From Hitler to Saddam, the strongman fades after overreaching himself. This is the fate of the cult leader too, his lack of realism reinforced by his worshipping flock. Christ’s last words to his mother Mary were tough because as a mother she was scared that he would overreach, as he did when he attacked the Jewish temple, and didn’t really follow the cult. The cult leaders of Pakistan are threatened by this flaw of miscalculation that compels them to overreach.

In the prototype, the death of the cult leader leads to the death of his flock. Often, it is a collective suicide ritual. But on ground in Pakistan, the passage of the cult leader may lead to internecine violence among his followers. And if the MQM dies, the alternative will not be a peaceful Sindhi party but the Taliban, which thought should cause all Pakistanis to lose sleep.

That’s perhaps why Prime Minister Nawaz Sharif and most parliamentarian leaders, unwilling to die at the hands of the Taliban and the deep state’s non-state actors, have decided to side with the MQM as its leader faces a possible court trial in the UK.
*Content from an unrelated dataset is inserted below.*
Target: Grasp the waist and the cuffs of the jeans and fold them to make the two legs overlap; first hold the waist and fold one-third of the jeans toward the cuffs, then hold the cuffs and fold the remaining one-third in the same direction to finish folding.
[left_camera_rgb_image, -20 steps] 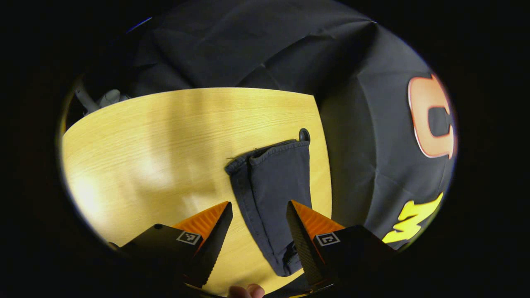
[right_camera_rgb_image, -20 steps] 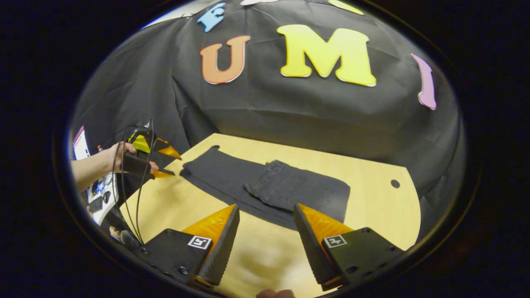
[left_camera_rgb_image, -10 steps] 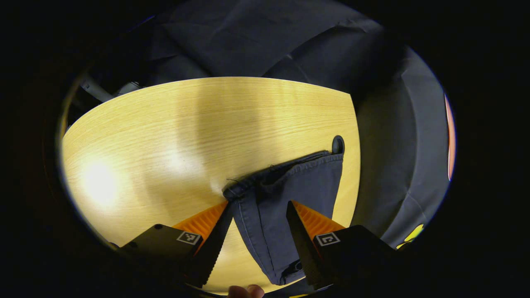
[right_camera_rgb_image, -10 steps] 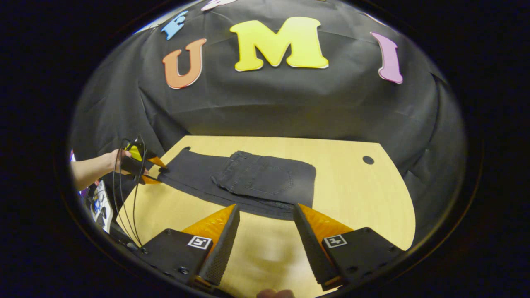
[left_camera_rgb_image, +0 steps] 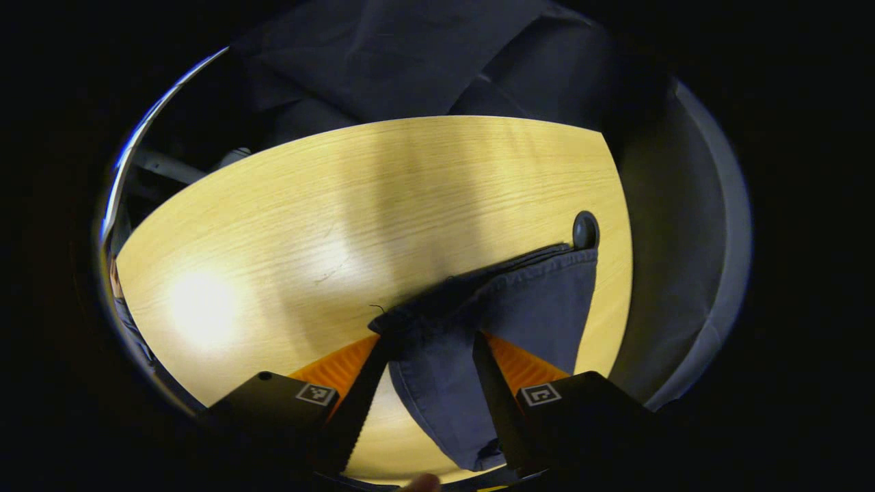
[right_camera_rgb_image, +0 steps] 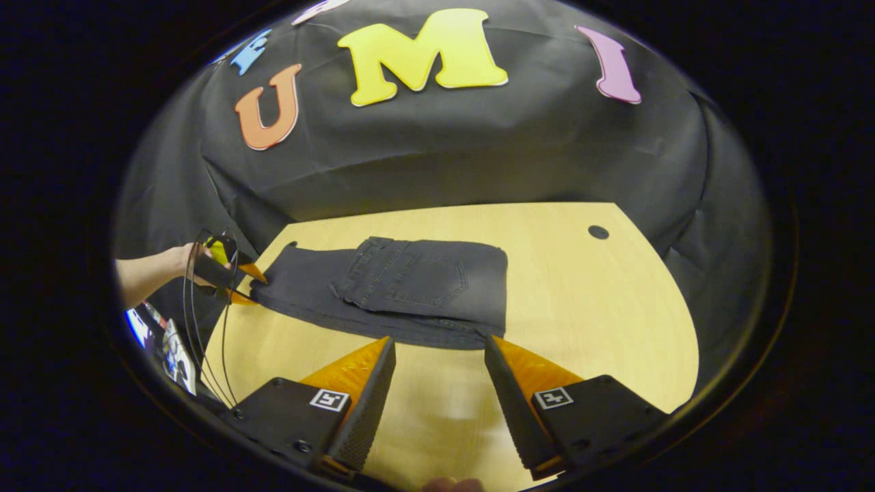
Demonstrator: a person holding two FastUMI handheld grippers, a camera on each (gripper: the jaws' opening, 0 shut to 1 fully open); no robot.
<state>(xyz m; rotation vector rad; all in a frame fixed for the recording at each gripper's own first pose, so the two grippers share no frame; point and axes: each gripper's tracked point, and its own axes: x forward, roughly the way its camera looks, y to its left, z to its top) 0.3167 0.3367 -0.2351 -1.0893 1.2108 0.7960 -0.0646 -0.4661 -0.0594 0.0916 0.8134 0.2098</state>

Ideology undermines intellect, replacing free inquiry with the mantra of frozen agitprop. That’s why some Pakistani political parties are cult-led and non-intellectual. “Visceral” will not morph into “cerebral”. As the original leader fades away, charisma will not descend on any intellectual alternative but on the family of the cult leader. Altaf Hussain is too big to be replaced by his daughter.